A thin capacitively-coupled thyristor-type NDR device can be effective in overcoming many previously unresolved problems for thyristor-based applications. An important consideration in the design of the thin capacitively-coupled thyristor device involves designing the body of the thyristor sufficiently thin, so that the capacitive coupling between the control port and the thyristor base region can substantially modulate the potential of the base region. Another important consideration in semiconductor device design and manufacture, including the design and manufacture of devices employing thin capacitively coupled thyristor-type devices and memory circuits, includes manufacturing the device without changing the structure of or otherwise damaging the device. For example, when circuit regions are ion implanted, adjacent circuit regions can sometimes be undesirably implanted and, in some instances, this undesirable implantation can damage the device being manufactured. For instance, dielectric materials, such as those employed between gate electrodes and channel regions, are susceptible to ion implant damage.

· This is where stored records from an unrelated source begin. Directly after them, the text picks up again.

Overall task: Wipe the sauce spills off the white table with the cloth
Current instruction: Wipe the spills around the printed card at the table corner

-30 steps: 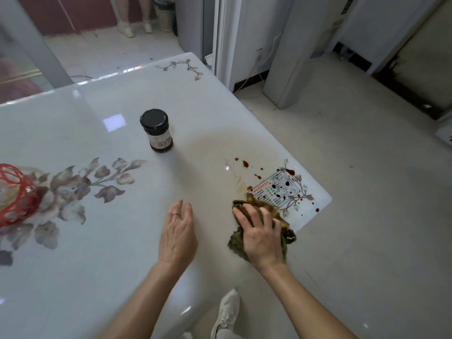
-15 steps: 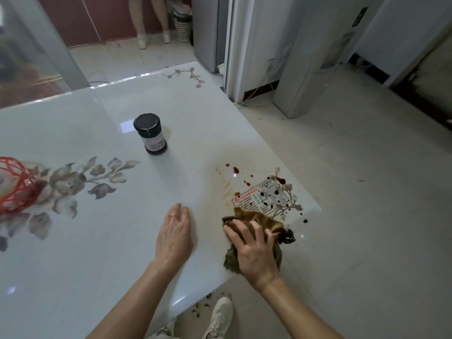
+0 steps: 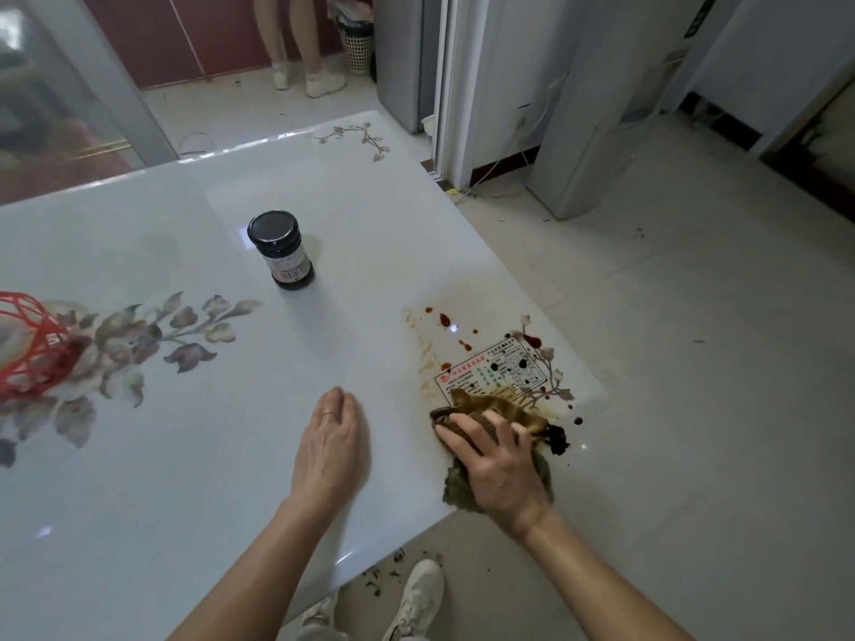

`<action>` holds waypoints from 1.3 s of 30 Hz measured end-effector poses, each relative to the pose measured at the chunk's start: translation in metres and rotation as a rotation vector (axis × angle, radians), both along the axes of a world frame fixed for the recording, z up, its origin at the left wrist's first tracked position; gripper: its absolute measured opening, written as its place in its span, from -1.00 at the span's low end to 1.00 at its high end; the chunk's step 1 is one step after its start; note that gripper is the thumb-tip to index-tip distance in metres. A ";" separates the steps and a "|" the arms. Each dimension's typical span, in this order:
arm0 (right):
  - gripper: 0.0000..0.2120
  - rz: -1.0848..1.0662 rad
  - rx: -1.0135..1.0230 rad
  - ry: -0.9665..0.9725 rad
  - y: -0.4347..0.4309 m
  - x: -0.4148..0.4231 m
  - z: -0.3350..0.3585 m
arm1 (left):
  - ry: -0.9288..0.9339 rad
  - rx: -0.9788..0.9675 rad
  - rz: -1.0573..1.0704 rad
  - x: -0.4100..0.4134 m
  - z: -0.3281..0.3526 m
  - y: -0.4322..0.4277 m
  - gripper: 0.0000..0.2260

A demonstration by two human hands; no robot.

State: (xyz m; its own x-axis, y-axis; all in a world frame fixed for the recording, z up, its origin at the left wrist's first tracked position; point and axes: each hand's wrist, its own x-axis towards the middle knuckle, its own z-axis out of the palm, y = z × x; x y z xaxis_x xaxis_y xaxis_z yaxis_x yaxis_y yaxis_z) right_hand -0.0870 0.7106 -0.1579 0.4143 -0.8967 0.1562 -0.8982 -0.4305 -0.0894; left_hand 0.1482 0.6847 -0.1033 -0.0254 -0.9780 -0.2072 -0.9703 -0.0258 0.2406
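Head view is looking down on a glossy white table point(image 3: 194, 455), and the dark-lidded jar point(image 3: 281, 250) standing upright on it is serving as the landmark for everything else. Far to the left of the jar, a red wire basket point(image 3: 27, 347) is sitting at the frame's edge. Below the jar and slightly to its right, the left hand point(image 3: 329, 448) is lying palm down on bare tabletop, its fingers pressed together and holding nothing, apparently bracing. Farther right of the jar, near the table's corner, sauce spills point(image 3: 445, 319) are showing as dark red drops with thin brown smears beside them, and more drops are sitting on a printed label point(image 3: 490, 370) stuck to the surface. Just below that label, the right hand point(image 3: 497, 464) is pressing down on a stained brownish cloth point(image 3: 502, 408), fingers spread across its top; the cloth's far edge is touching the label's near edge. Wiping looks to be under way but early, since most drops are lying untouched beyond the cloth. Next move is probably calling for 1 firm push away from the body, over the label and toward the drops, keeping the cloth flat so sauce is lifting rather than smearing.
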 end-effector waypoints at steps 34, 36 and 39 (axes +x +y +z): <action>-0.32 -0.349 0.129 -0.026 -0.086 0.057 0.019 | -0.022 0.112 0.030 0.009 0.022 -0.028 -0.75; -0.28 -0.258 0.132 -0.006 -0.080 0.066 0.018 | 0.019 0.062 0.020 0.007 0.019 -0.031 -0.76; -0.30 -0.141 0.146 0.031 -0.096 0.064 0.019 | 0.087 0.003 -0.029 0.002 0.018 -0.042 -0.70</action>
State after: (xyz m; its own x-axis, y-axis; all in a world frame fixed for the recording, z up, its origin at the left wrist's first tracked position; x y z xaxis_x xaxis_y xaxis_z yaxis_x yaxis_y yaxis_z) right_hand -0.0232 0.6141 -0.1384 0.2853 -0.9584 0.0095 -0.9520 -0.2845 -0.1129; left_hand 0.1502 0.6426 -0.0854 -0.0720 -0.9758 -0.2063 -0.9461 0.0013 0.3239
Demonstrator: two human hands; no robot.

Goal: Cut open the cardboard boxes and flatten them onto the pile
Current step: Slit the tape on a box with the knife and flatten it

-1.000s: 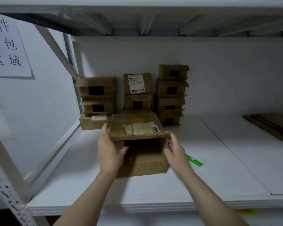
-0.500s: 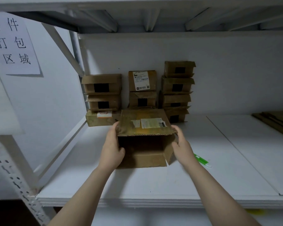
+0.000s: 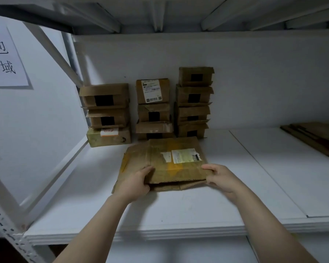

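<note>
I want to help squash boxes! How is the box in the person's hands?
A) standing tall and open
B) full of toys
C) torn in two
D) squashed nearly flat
D: the box lies collapsed on the shelf, the left hand and right hand gripping its near edge.

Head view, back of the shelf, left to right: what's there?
Paper sign on the side wall → left stack of boxes → middle stack → right stack → flat cardboard pile at the far right.

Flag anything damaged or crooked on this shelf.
The flattened box has a torn shipping label, its left part ripped away. Behind it, the middle stack sits unevenly, with flaps sagging loose.
</note>
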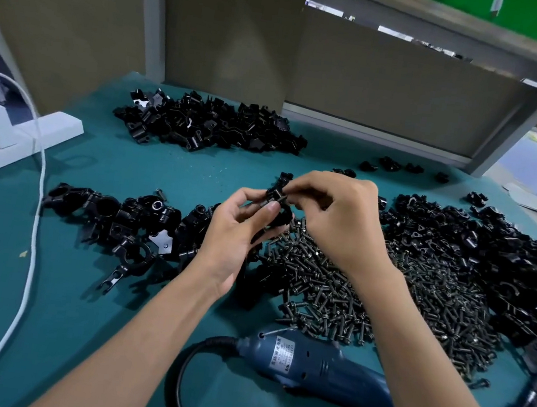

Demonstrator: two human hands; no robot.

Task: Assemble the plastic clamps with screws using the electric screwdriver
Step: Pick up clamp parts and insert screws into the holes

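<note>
Above screw pile (334,290): left hand (239,233) grips clamp (278,197), right hand (337,212) pinches screw into it. Seat screw straight before reaching near electric screwdriver (324,367).

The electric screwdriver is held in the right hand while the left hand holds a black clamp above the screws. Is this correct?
Not quite. In the head view the electric screwdriver lies on the table, untouched. The right hand instead pinches at the black clamp, which the left hand does hold above the screws.
</note>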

These and other design considerations have presented challenges to efforts to implement such a thin capacitively-coupled thyristor in bulk substrate applications, and in particular to applications susceptible to ion implant damage.
SUMMARY
The present invention is directed to overcoming the above-mentioned challenges and others related to the types of devices and applications discussed above and in other circuits, such as memory circuits. The present invention is exemplified in a number of implementations and applications, some of which are summarized below.

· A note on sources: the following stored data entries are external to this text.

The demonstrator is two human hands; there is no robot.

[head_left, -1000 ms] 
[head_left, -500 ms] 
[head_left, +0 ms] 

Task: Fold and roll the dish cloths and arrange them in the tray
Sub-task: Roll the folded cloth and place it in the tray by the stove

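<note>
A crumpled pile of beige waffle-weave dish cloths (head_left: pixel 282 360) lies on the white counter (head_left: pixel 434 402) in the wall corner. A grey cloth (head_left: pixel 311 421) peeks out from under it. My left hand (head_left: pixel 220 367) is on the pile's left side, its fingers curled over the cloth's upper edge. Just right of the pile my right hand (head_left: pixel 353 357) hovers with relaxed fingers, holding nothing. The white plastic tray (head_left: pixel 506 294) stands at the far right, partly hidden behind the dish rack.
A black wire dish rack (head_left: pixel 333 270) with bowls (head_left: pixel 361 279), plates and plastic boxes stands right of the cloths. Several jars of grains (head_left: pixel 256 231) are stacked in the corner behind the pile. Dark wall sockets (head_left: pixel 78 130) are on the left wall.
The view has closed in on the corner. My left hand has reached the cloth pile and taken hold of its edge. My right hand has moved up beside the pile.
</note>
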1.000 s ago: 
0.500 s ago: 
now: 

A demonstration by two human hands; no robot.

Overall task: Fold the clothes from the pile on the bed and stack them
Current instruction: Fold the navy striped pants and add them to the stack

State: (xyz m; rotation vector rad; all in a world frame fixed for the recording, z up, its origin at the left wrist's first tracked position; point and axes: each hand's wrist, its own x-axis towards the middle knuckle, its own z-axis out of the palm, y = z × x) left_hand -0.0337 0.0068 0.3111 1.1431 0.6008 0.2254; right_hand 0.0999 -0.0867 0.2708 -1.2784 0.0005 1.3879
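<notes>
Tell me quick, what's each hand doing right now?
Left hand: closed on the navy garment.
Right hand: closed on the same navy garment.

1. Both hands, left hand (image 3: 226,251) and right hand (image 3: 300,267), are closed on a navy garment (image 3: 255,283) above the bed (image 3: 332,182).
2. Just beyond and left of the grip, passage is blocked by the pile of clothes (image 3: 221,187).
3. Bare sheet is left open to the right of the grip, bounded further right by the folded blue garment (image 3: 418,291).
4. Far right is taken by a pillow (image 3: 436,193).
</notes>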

According to an example embodiment of the present invention, a semiconductor device includes a thyristor having a control port and a body region in a substrate, the control port being separated from the body region by a dielectric material. The control port is recessed from a dopable region of the substrate, such that ion-implantation of the dopable region does not implant the dielectric material between the control port and the body region. With this approach, challenges to the manufacture and implementation of semiconductor devices, including those discussed above, are addressed.
In one specific example approach, a trench is etched in a semiconductor substrate that has at least one region of a thyristor and a dopable region therein. A dielectric material is formed on a sidewall of the trench facing the at least one thyristor region, and a control port is formed in the trench and recessed below the dopable region, relative to an upper surface of the substrate. The control port is adapted for capacitively coupling to the thyristor region via the dielectric material for controlling current flow in the thyristor. Filler material is formed in the trench and over the control port. The dopable region is subsequently implanted while using material above the control port and in the substrate, such as the filler material and/or portions of the thyristor, to inhibit the implantation of a portion of the dielectric material (e.g., via which the thyristor is adapted for capacitively coupling).

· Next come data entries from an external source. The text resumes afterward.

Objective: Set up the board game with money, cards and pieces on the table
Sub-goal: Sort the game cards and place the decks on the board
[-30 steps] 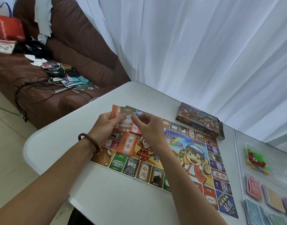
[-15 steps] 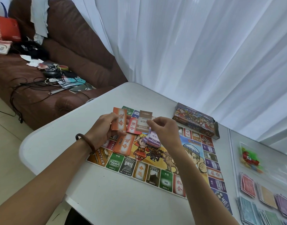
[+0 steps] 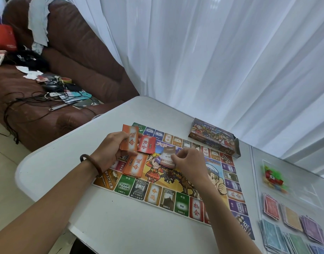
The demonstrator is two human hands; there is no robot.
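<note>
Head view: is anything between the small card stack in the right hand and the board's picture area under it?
Nothing visible. The right hand pinches the card stack just over the board; the orange pile lies apart to its left. The spot under the hand is hidden.

This looks like a home living room. A brown leather sofa (image 3: 88, 57) stands along the left, strewn with everyday clutter: a red paper bag (image 3: 3, 37), tangled black cables (image 3: 20, 99), scraps of white paper (image 3: 31, 73) and a pale cloth (image 3: 38, 24) draped over its backrest. Floor-length white sheer curtains (image 3: 212, 61) cover what is probably a window. The pale glossy tiled floor (image 3: 2, 162) shows at the left. A white round-cornered plastic bench (image 3: 121, 226) carries a colourful printed paper game board (image 3: 157, 193).
</note>
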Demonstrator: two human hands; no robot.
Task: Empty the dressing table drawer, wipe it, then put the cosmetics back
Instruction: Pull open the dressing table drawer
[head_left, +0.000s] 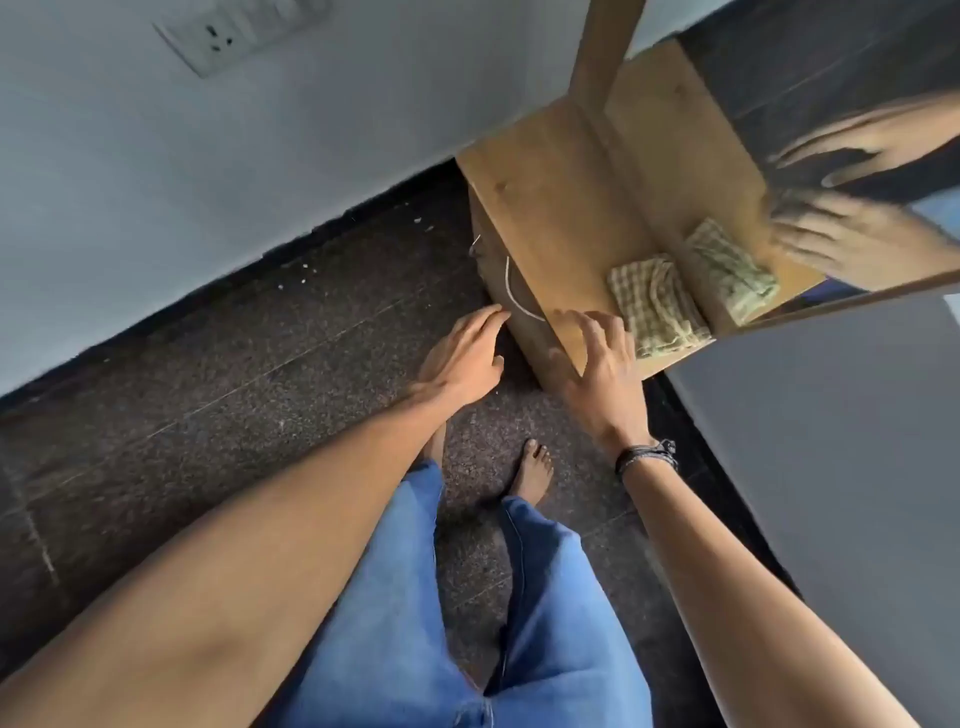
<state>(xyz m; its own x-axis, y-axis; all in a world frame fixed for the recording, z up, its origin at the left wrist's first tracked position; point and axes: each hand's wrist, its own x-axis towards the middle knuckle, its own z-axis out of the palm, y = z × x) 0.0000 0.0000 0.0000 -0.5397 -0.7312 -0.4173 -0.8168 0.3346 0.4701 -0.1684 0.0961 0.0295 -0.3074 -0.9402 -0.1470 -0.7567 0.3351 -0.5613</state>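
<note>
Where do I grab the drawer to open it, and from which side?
Probably the thin curved metal handle on the drawer front. Come from the front, where the left hand is, and hook your fingers behind the arch: it seems to bow out from the wood.

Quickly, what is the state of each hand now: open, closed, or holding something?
Left hand: open, holds nothing, fingers reach toward the drawer handle.
Right hand: open, holds nothing, fingers spread at the table top edge beside the cloth.
</note>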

In another example embodiment of the present invention, a semiconductor device includes a thyristor and a substrate having an upper surface. The thyristor includes a control port and at least one body region that is in the substrate. The control port is in a filled trench that is adjacent to the thyristor body region and includes a dielectric material on a portion of a sidewall thereof. The control port has an uppermost portion recessed below the upper surface of the substrate and is adapted for capacitively coupling to the thyristor body region in the substrate via a portion of the dielectric material extending alongside the control port and below the uppermost portion. A region of the substrate adjacent to the upper surface includes a species of ions implanted therein, wherein the dielectric material portion extending alongside the control port and below the uppermost portion of the control port does not include the species of ions.
In a more particular implementation, the control port is adapted for capacitively coupling at least one voltage transition to the at least one thyristor region in the substrate. The capacitive coupling causes an outflow of minority carriers from the at least one thyristor region and switches the thyristor at least from a current-passing mode to a current-blocking mode for current flow in the thyristor body.
In another exam
Horch Andrew
Robins Scott
Ngo Ngan V.
T-Ram, Inc.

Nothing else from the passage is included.